- _Work instruction_:
Set down each line of the listing exactly as it reads.

- _Information provided_:
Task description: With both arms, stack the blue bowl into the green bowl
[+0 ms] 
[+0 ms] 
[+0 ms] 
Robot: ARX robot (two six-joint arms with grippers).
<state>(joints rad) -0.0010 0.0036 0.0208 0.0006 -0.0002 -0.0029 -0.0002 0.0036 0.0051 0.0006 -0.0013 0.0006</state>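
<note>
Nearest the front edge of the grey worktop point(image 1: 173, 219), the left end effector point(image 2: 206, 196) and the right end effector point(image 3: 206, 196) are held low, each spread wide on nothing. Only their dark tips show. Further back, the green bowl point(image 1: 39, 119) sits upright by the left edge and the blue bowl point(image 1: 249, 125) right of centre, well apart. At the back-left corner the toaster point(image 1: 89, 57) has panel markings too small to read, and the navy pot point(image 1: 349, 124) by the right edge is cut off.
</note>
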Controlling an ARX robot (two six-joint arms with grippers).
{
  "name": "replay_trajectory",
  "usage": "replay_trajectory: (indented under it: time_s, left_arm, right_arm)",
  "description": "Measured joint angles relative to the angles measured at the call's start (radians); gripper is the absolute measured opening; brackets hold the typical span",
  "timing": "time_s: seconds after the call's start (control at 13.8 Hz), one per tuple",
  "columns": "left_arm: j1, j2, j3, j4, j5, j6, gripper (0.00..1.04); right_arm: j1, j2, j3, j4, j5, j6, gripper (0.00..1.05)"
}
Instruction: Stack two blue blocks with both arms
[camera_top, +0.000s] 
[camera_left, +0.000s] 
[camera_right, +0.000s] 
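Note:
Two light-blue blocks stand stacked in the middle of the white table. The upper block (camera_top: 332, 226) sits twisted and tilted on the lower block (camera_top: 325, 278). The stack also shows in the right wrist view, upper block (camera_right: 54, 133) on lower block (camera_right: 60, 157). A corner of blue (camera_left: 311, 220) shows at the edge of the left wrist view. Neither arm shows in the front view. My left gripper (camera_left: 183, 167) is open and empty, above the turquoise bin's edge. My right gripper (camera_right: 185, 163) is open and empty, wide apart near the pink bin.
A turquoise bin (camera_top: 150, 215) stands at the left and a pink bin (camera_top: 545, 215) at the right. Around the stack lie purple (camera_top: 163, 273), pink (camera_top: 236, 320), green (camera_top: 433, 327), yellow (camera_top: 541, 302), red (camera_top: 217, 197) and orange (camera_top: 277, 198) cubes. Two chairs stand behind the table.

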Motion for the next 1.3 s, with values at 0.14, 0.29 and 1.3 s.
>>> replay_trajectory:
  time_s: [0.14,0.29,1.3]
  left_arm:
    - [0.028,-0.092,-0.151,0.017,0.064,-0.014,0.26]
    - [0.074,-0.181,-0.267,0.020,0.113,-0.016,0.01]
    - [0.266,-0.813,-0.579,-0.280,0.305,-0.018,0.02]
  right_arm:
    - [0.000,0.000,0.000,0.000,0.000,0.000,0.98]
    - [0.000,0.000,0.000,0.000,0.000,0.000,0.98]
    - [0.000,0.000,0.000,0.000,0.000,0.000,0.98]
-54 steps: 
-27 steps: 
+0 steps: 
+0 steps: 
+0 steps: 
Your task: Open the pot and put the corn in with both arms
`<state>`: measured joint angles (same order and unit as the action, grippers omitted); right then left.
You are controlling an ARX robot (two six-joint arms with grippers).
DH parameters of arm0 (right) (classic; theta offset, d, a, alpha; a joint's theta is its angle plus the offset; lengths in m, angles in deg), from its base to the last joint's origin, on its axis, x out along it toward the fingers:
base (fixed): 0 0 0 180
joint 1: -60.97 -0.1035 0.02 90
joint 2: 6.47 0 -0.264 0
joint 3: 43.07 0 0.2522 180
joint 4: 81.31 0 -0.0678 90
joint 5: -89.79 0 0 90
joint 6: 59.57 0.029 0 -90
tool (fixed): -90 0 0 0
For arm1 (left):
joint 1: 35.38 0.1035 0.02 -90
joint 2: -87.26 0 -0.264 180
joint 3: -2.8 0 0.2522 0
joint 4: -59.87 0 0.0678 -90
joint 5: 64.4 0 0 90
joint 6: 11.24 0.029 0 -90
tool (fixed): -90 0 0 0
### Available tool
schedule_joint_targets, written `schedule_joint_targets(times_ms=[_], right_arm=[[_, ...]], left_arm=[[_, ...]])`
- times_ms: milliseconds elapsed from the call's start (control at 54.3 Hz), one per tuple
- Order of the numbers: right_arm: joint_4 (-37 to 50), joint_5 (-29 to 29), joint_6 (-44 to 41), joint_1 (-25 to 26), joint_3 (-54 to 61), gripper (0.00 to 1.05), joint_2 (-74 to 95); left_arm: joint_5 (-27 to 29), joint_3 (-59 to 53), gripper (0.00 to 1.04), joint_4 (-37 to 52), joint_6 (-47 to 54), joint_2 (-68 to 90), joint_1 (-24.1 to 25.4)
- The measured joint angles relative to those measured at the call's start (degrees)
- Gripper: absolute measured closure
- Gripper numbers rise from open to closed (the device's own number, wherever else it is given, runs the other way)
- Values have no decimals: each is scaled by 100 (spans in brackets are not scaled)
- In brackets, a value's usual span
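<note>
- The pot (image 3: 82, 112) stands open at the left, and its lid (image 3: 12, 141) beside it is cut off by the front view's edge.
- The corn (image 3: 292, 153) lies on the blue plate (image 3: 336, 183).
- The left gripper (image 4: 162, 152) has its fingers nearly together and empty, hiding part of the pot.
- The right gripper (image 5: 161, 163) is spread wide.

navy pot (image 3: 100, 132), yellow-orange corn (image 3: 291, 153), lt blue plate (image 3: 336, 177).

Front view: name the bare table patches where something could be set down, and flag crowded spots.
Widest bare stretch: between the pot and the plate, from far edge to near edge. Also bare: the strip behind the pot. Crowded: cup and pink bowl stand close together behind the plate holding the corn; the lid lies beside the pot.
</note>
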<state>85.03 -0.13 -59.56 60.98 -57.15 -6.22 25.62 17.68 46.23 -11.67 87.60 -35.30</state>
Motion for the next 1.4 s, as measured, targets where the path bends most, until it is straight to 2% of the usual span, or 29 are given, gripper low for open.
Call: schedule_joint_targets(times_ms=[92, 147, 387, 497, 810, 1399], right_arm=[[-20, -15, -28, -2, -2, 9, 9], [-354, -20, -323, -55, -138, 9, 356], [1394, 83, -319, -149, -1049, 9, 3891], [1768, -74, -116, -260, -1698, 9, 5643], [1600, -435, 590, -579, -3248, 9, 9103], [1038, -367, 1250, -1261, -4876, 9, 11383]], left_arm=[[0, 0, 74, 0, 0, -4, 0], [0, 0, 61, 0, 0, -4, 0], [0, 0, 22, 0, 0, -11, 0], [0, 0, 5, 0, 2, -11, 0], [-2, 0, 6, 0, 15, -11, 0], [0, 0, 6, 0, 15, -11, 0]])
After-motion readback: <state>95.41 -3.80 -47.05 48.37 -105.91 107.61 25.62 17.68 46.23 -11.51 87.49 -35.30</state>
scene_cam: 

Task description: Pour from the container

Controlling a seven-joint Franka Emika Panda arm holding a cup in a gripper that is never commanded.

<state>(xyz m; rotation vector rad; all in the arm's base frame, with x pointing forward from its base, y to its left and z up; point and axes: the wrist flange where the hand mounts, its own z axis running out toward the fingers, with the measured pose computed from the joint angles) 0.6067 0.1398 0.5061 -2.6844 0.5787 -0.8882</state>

- _Exercise answer_:
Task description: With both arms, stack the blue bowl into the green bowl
[+0 ms] 
[+0 ms] 
[+0 ms] 
Robot: ARX robot (two six-joint arms with grippers).
<state>(joints rad) -0.0010 0.0036 0.0208 0.0006 -0.0002 -0.0029 -0.0002 0.0036 0.0051 0.0006 -0.0013 0.0006</state>
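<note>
Nearest the front edge of the grey worktop point(image 1: 173, 219), the left end effector point(image 2: 206, 196) and the right end effector point(image 3: 206, 196) are held low, each spread wide on nothing. Only their dark tips show. Further back, the green bowl point(image 1: 39, 119) sits upright by the left edge and the blue bowl point(image 1: 249, 125) right of centre, well apart. At the back-left corner the toaster point(image 1: 89, 57) has panel markings too small to read, and the navy pot point(image 1: 349, 124) by the right edge is cut off.
</note>
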Controlling an ARX robot (two six-joint arms with grippers).
{
  "name": "replay_trajectory",
  "usage": "replay_trajectory: (indented under it: time_s, left_arm, right_arm)",
  "description": "Measured joint angles relative to the angles measured at the call's start (radians); gripper is the absolute measured opening; brackets hold the typical span",
  "timing": "time_s: seconds after the call's start (control at 13.8 Hz), one per tuple",
  "columns": "left_arm: j1, j2, j3, j4, j5, j6, gripper (0.00..1.04); right_arm: j1, j2, j3, j4, j5, j6, gripper (0.00..1.05)"
}
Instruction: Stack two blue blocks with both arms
[camera_top, +0.000s] 
[camera_left, +0.000s] 
[camera_right, +0.000s] 
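Note:
Two light-blue blocks stand stacked in the middle of the white table. The upper block (camera_top: 332, 226) sits twisted and tilted on the lower block (camera_top: 325, 278). The stack also shows in the right wrist view, upper block (camera_right: 54, 133) on lower block (camera_right: 60, 157). A corner of blue (camera_left: 311, 220) shows at the edge of the left wrist view. Neither arm shows in the front view. My left gripper (camera_left: 183, 167) is open and empty, above the turquoise bin's edge. My right gripper (camera_right: 185, 163) is open and empty, wide apart near the pink bin.
A turquoise bin (camera_top: 150, 215) stands at the left and a pink bin (camera_top: 545, 215) at the right. Around the stack lie purple (camera_top: 163, 273), pink (camera_top: 236, 320), green (camera_top: 433, 327), yellow (camera_top: 541, 302), red (camera_top: 217, 197) and orange (camera_top: 277, 198) cubes. Two chairs stand behind the table.
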
Motion for the next 1.3 s, with values at 0.14, 0.29 and 1.3 s.
>>> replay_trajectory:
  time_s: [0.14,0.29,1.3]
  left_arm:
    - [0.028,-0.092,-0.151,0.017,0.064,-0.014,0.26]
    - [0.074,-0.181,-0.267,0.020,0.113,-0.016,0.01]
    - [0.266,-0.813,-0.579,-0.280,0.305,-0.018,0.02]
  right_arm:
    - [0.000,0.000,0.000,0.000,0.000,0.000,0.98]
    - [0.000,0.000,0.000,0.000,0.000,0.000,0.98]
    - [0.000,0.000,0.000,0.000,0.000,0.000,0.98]
-54 steps: 
-27 steps: 
+0 steps: 
+0 steps: 
+0 steps: 
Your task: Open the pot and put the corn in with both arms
`<state>`: measured joint angles (same order and unit as the action, grippers omitted); right then left.
You are controlling an ARX robot (two six-joint arms with grippers).
DH parameters of arm0 (right) (classic; theta offset, d, a, alpha; a joint's theta is its angle plus the offset; lengths in m, angles in deg), from its base to the last joint's origin, on its axis, x out along it toward the fingers:
base (fixed): 0 0 0 180
joint 1: -60.97 -0.1035 0.02 90
joint 2: 6.47 0 -0.264 0
joint 3: 43.07 0 0.2522 180
joint 4: 81.31 0 -0.0678 90
joint 5: -89.79 0 0 90
joint 6: 59.57 0.029 0 -90
tool (fixed): -90 0 0 0
For arm1 (left):
joint 1: 35.38 0.1035 0.02 -90
joint 2: -87.26 0 -0.264 180
joint 3: -2.8 0 0.2522 0
joint 4: -59.87 0 0.0678 -90
joint 5: 64.4 0 0 90
joint 6: 11.24 0.029 0 -90
tool (fixed): -90 0 0 0
### Available tool
schedule_joint_targets, written `schedule_joint_targets(times_ms=[_], right_arm=[[_, ...]], left_arm=[[_, ...]])`
- times_ms: milliseconds elapsed from the call's start (control at 54.3 Hz), one per tuple
- Order of the numbers: right_arm: joint_4 (-37 to 50), joint_5 (-29 to 29), joint_6 (-44 to 41), joint_1 (-25 to 26), joint_3 (-54 to 61), gripper (0.00 to 1.05), joint_2 (-74 to 95); left_arm: joint_5 (-27 to 29), joint_3 (-59 to 53), gripper (0.00 to 1.04), joint_4 (-37 to 52), joint_6 (-47 to 54), joint_2 (-68 to 90), joint_1 (-24.1 to 25.4)
- The measured joint angles relative to those measured at the call's start (degrees)
- Gripper: absolute measured closure
- Gripper numbers rise from open to closed (the device's own number, wherever else it is given, runs the other way)
- Values have no decimals: each is scaled by 100 (spans in brackets are not scaled)
- In brackets, a value's usual span
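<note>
- The pot (image 3: 82, 112) stands open at the left, and its lid (image 3: 12, 141) beside it is cut off by the front view's edge.
- The corn (image 3: 292, 153) lies on the blue plate (image 3: 336, 183).
- The left gripper (image 4: 162, 152) has its fingers nearly together and empty, hiding part of the pot.
- The right gripper (image 5: 161, 163) is spread wide.

navy pot (image 3: 100, 132), yellow-orange corn (image 3: 291, 153), lt blue plate (image 3: 336, 177).

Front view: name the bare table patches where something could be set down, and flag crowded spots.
Widest bare stretch: between the pot and the plate, from far edge to near edge. Also bare: the strip behind the pot. Crowded: cup and pink bowl stand close together behind the plate holding the corn; the lid lies beside the pot.
</note>
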<state>85.03 -0.13 -59.56 60.98 -57.15 -6.22 25.62 17.68 46.23 -11.67 87.60 -35.30</state>
Motion for the next 1.4 s, as measured, targets where the path bends most, until it is straight to 2% of the usual span, or 29 are given, gripper low for open.
Call: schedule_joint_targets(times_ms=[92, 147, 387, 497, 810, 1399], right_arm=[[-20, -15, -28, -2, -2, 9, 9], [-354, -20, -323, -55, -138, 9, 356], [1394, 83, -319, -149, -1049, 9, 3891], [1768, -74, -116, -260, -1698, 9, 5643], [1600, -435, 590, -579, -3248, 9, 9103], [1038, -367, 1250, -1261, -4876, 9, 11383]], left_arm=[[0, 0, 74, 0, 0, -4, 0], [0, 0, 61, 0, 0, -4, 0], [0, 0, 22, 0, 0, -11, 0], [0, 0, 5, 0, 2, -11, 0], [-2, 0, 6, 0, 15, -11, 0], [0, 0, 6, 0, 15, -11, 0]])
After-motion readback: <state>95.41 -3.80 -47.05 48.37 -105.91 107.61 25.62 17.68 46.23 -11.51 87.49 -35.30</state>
scene_cam: 

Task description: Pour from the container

Controlling a seven-joint Franka Emika Panda arm holding a cup in a gripper that is never commanded.

<state>(xyz m; rotation vector rad; all in the arm's base frame, with x pointing forward from its base, y to its left and z up; point and axes: the wrist flange where the hand mounts, its own z axis running out toward the fingers, with the measured pose computed from the joint angles) 0.6067 0.1398 0.5061 -2.6844 0.5787 -0.8882</state>

Work on the exercise is finished.